O olhar da filha do juiz

Era uma vez… Depois de longo tempo ela voltou exuberante e madura. Poucos lembravam da menina-moça, mais moça que menina de tranças, metida numa farda colegial, o olhar penetrante, a carregar no coração a alma da cidade, onde o pai fora juiz de direito sério, competente, justo. A cidade crescera, adquiriu feição moderna, shoppings, bares, restaurantes, motéis, emissoras de rádio, sinais de trânsito, ônibus urbanos, faculdades, clínicas, escritórios de advocacia. Muitas novidades.

A grande novidade, porém, era ela própria.

Voltava a experiente promotora pública, depois de exercer o cargo em várias comarcas. Entre as pessoas que a guardavam na memória, aguçou-se enorme curiosidade, afinal, como se conduziria a filha do juiz? Magistrado que deixara na região a fama de homem inteligente, íntegro e honesto. A curiosidade fervia mais ainda porque, com poucos meses de atuação na comarca, ela iria acusar, no júri popular, um réu de crime hediondo. Um bárbaro que matara a própria esposa, por rejeitar com brutal violência paixão eventual compartilhada. Nem sequer dissimulou a causa do crime. A vagina, a bunda, os peitos estraçalhados, a faca ensanguentada exposta na mídia. Não era um réu qualquer. Seu status social fez explodir nas redes sociais a intimidade trágica do casal, antídoto da histórica impunidade do machismo, ainda forte no grande sertão.

Pois bem, esse caso horripilante seria o primeiro teste público da filha do juiz, uma bela figura de mulher, revestida agora da imponência do cargo. Olhares múltiplos se dirigiam a ela. Nem tanto com os apelos sensuais do passado à procura de um sinal qualquer da menina-moça, na exuberância da maturidade, a atrair irresistíveis paixões. Ah, como sofreu o desventurado professor! No último instante de vida, o coitado revelou por inteiro sua paixão ao murmurar baixinho um nome, enquanto esmagava o retrato da menina entre os dedos até que as mãos restassem mortas, brancas e rígidas.

Mas isso foi no passado.

Agora, promotora público, já não desfila de tranças em festas cívicas… A nova condição de autoridade lhe exige outra postura. Sem a boçalidade dos medíocres, é claro. O vidro do carro aberto para cumprimentar velhos conhecidos, o riso fácil, o abraço efusivo… a denunciar a menina-moça de outros tempos. Simpática e desejada. O olhar, ah, o olhar, um misterioso olhar!

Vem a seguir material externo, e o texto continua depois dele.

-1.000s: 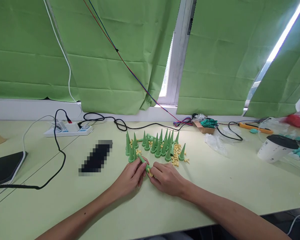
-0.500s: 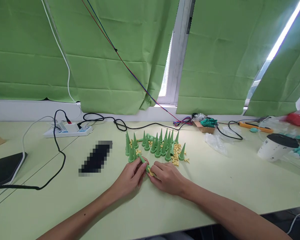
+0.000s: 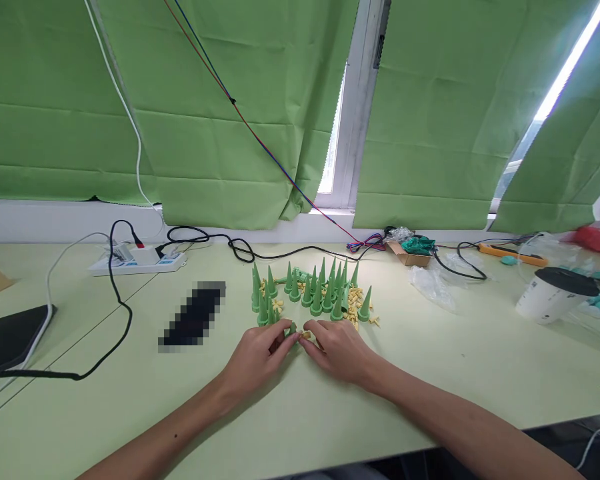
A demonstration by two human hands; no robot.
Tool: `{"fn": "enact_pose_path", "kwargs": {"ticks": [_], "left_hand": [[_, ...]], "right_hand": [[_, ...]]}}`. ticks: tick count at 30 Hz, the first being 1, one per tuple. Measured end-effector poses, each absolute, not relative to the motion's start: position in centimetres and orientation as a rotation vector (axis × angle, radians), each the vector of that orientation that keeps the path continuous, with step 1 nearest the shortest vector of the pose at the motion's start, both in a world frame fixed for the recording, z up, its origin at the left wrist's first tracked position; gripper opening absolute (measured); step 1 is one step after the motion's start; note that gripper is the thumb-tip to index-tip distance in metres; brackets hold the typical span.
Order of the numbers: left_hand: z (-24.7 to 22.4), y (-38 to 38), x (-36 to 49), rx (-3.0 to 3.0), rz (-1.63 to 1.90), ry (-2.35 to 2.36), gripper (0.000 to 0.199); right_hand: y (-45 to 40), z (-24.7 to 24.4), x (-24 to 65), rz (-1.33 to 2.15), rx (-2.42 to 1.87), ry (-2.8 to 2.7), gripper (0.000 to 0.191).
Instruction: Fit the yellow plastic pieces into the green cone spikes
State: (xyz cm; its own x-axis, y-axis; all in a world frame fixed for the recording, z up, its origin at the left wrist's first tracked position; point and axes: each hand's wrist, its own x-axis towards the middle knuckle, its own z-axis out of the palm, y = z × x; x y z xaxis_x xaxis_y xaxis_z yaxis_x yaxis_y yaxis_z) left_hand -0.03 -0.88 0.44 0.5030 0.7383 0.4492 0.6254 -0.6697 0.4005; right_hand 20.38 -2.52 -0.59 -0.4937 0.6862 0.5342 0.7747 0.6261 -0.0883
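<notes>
Fingers of my left hand [image 3: 259,353] are closed round a green cone [image 3: 293,329], most of which they hide. My right hand [image 3: 339,352] pinches a small yellow piece [image 3: 306,335] right beside it, and the fingertips of both hands nearly meet. Behind the hands several green cones [image 3: 317,298] stand upright on the pale table [image 3: 290,427]. Small yellow pieces [image 3: 353,303] lie in a loose pile among the cones at the right, with a few more at the left.
A power strip [image 3: 137,261] with black and white cables lies at the back left, near a blurred dark object [image 3: 193,317]. At the right are a small cardboard box [image 3: 409,256], clear plastic and a white cup [image 3: 550,297].
The green cone between my hands has turned and is now mostly hidden by my left fingers. The yellow piece shows more plainly at my right fingertips.
</notes>
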Motion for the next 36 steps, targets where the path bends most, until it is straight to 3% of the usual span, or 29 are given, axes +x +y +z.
{"fn": "enact_pose_path", "kwargs": {"ticks": [8,26,36], "left_hand": [[-0.19,-0.43,-0.44,2.688,0.924,1.239,0.029],[0.15,-0.81,-0.06,2.609,0.697,1.259,0.022],[0.06,-0.82,0.12,2.629,0.688,1.336,0.019]], "right_hand": [[-2.51,-0.74,20.45,-0.23,-1.227,-2.324,0.028],[-2.51,-0.87,20.31,0.009,-1.052,-2.184,0.01],[-2.81,-0.58,20.31,0.15,-0.936,-2.18,0.021]]}}
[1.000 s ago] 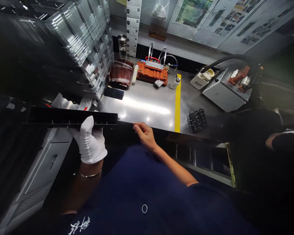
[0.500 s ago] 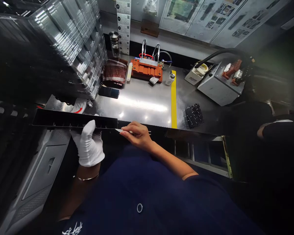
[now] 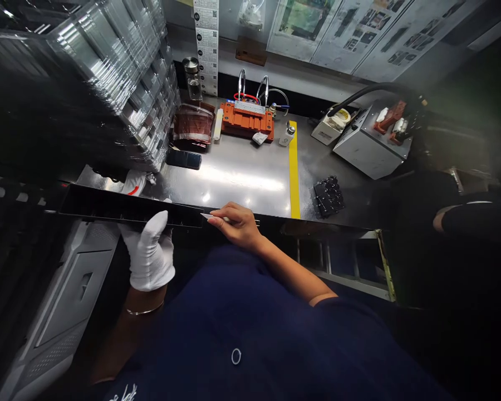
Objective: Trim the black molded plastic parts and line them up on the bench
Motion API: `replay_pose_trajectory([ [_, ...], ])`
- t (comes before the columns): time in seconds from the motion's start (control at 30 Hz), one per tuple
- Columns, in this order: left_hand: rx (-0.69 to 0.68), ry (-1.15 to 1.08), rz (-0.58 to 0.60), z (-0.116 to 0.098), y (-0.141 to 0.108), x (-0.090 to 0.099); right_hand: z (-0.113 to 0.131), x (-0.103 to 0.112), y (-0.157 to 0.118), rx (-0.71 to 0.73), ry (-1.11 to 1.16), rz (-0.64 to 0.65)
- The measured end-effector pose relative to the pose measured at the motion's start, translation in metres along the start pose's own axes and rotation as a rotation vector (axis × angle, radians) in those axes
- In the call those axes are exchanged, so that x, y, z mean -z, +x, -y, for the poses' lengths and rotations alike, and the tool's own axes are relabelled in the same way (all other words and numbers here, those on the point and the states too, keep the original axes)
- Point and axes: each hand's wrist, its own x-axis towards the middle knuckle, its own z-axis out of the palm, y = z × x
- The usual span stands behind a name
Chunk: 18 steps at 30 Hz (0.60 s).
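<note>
A long black open tray (image 3: 108, 214) lies across the left front edge of the metal table. My left hand (image 3: 152, 250), in a white glove, grips its near wall with the thumb on the inner side; the other fingers are mostly hidden beneath. My right hand (image 3: 237, 223) is bare and pinches a small knife (image 3: 207, 215) whose pale pointed blade is at the tray's right end. Part of the handle sticks out behind the fingers. Whether the blade touches the tray is hard to tell.
On the metal table (image 3: 242, 195) are a phone (image 3: 184, 159), an orange fixture (image 3: 248, 120), a white bottle (image 3: 287, 135), black molded parts (image 3: 329, 196) and a grey box (image 3: 371, 139). Stacked clear trays (image 3: 121, 72) rise at left. A person's arm (image 3: 463, 220) shows at right.
The tray's right end has tilted slightly down. The knife and my right hand have shifted a little up and right, and my left hand has moved slightly down with the tray.
</note>
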Motion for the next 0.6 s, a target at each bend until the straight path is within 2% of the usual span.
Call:
replay_pose_trajectory([
  [0.13, 0.074, -0.047, -0.005, -0.005, -0.002, 0.006, -0.009, 0.003, 0.005, -0.058, -0.03, 0.002],
  [0.3, 0.457, -0.148, 0.203, -0.009, -0.001, 0.014, -0.012, 0.013, 0.005, -0.108, -0.034, -0.078],
  [0.47, 0.53, -0.006, 0.06, -0.001, 0.011, 0.009, 0.007, 0.018, -0.011, 0.117, 0.073, 0.2],
  [0.6, 0.522, 0.085, 0.028, 0.004, 0.015, 0.007, 0.012, 0.016, -0.016, 0.195, 0.053, 0.285],
])
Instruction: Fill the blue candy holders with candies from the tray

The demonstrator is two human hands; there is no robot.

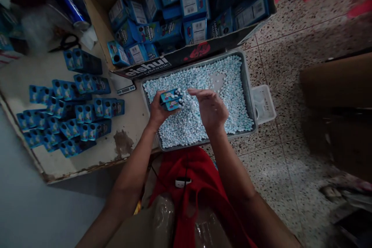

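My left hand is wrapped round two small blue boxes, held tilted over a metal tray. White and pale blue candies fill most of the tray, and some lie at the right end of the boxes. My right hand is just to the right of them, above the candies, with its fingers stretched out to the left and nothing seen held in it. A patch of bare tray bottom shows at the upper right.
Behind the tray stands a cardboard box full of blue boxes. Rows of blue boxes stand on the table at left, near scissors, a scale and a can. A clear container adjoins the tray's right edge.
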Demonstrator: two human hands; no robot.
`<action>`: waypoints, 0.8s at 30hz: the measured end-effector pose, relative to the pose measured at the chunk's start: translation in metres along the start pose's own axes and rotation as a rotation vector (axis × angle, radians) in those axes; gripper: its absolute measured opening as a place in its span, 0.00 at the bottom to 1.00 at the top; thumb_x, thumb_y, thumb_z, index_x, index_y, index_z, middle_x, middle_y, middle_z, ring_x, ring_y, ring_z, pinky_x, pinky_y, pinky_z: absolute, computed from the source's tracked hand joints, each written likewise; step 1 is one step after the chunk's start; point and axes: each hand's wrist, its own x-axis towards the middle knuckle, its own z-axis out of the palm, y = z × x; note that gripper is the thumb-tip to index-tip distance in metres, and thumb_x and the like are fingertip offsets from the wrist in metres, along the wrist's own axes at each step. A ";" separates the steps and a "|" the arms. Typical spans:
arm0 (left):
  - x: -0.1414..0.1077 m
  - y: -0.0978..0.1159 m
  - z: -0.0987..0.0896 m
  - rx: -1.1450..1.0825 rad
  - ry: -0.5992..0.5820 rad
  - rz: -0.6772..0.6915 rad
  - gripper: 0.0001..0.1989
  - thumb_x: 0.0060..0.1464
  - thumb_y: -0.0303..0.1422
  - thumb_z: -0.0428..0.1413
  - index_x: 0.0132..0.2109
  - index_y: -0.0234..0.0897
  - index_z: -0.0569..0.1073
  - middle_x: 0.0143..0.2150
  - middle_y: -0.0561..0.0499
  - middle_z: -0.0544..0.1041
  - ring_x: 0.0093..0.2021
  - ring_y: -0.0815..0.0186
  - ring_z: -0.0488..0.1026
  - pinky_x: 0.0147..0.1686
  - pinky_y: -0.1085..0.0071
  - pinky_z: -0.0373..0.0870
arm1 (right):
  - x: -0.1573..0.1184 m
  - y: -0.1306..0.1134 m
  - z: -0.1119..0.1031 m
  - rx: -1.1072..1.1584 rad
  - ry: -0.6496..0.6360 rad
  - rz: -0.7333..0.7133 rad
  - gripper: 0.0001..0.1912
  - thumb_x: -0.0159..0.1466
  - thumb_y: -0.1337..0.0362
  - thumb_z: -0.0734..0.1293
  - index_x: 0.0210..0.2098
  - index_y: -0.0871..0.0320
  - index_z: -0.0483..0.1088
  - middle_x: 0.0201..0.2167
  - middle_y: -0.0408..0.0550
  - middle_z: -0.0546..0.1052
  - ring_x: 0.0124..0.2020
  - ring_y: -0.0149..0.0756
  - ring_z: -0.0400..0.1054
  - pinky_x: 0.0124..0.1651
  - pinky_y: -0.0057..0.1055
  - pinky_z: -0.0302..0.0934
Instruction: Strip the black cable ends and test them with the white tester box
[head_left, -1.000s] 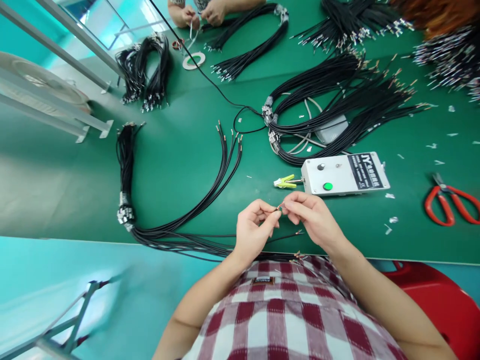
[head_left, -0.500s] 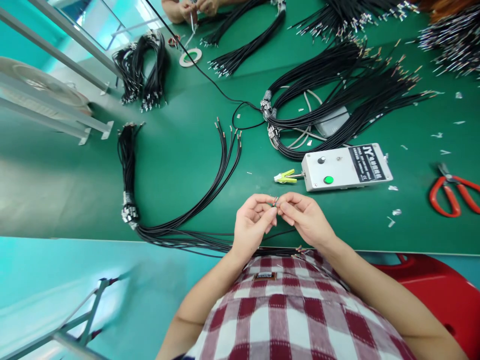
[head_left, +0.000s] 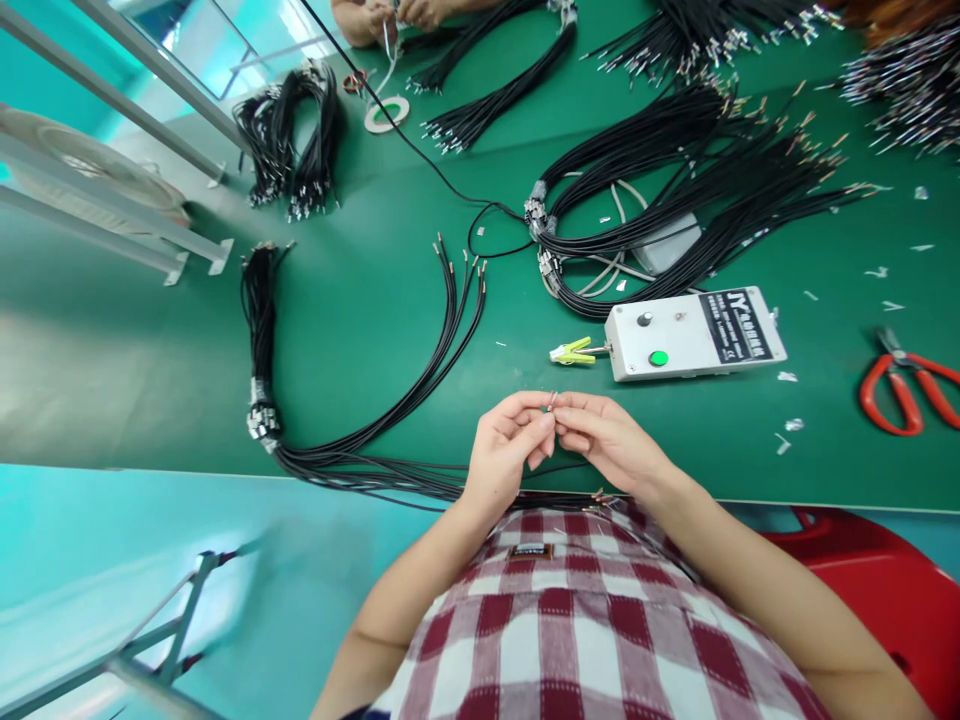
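Close to the table's front edge, my left hand point(head_left: 510, 445) and my right hand point(head_left: 611, 440) meet, thumbs and forefingers pinched together. Between the fingertips is a cable end point(head_left: 553, 402) with thin bare wires sticking up; my fingers cover most of it. A bundle of black cables point(head_left: 360, 460) runs from the left under my left hand, several loose ends lying at the table edge by my shirt. The bundle is bound with clear wrap near its silver connectors point(head_left: 262, 420). Just beyond my hands lies a yellow-green clip point(head_left: 574, 352), joined to a grey box with a green button point(head_left: 697, 335).
Red-handled pliers point(head_left: 904, 385) lie at the right among white scraps. More black cable bundles point(head_left: 645, 150) cover the far right, another point(head_left: 292, 140) the far left. A co-worker's hands point(head_left: 397, 18) work beside a tape roll point(head_left: 387, 115). A red stool point(head_left: 870, 580) stands at my right.
My right fingers have straightened slightly and pressed nearer to the cable end, whose thin wires now point up more. My left hand stays almost in place. The whole view shifts a little.
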 end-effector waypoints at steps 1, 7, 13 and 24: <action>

Estaria faltando o contraponto?

O dia chegou. O dia do júri mais aguardado da região. No solene ritual da Justiça, o tribunal popular iria proferir uma decisão histórica, no linguajar das emissoras de rádio. Conhecido radialista bradou: Será que vivemos ainda na era do cangaço e dos coronéis, a justiça praticada com as próprias mãos? Os jurados se votarão agarrados ao passado ou olharão o presente e o futuro? O assassino será punido com o rigor de quem abusa da violência contra a mulher? O júri decidirá.

Estava presente no auditório um senhor de cabelos brancos, bengala, lápis e caderno. Discreto, fazia anotações. De repente, um incontido grito: “muito bem” ecoou no exato instante em que a promotora, com voz firme, dirige-se ao conselho de jurados e encerra sua fala pedindo rigorosa punição para o uxoricida. O “muito bem” atraiu o olhar da filha do juiz, que exibe sinais de nervosismo ao encontrar a meio caminho o olhar de aprovação daquele senhor. Então, um brilho intenso iluminou, no cabo da bengala, a imagem de uma deusa.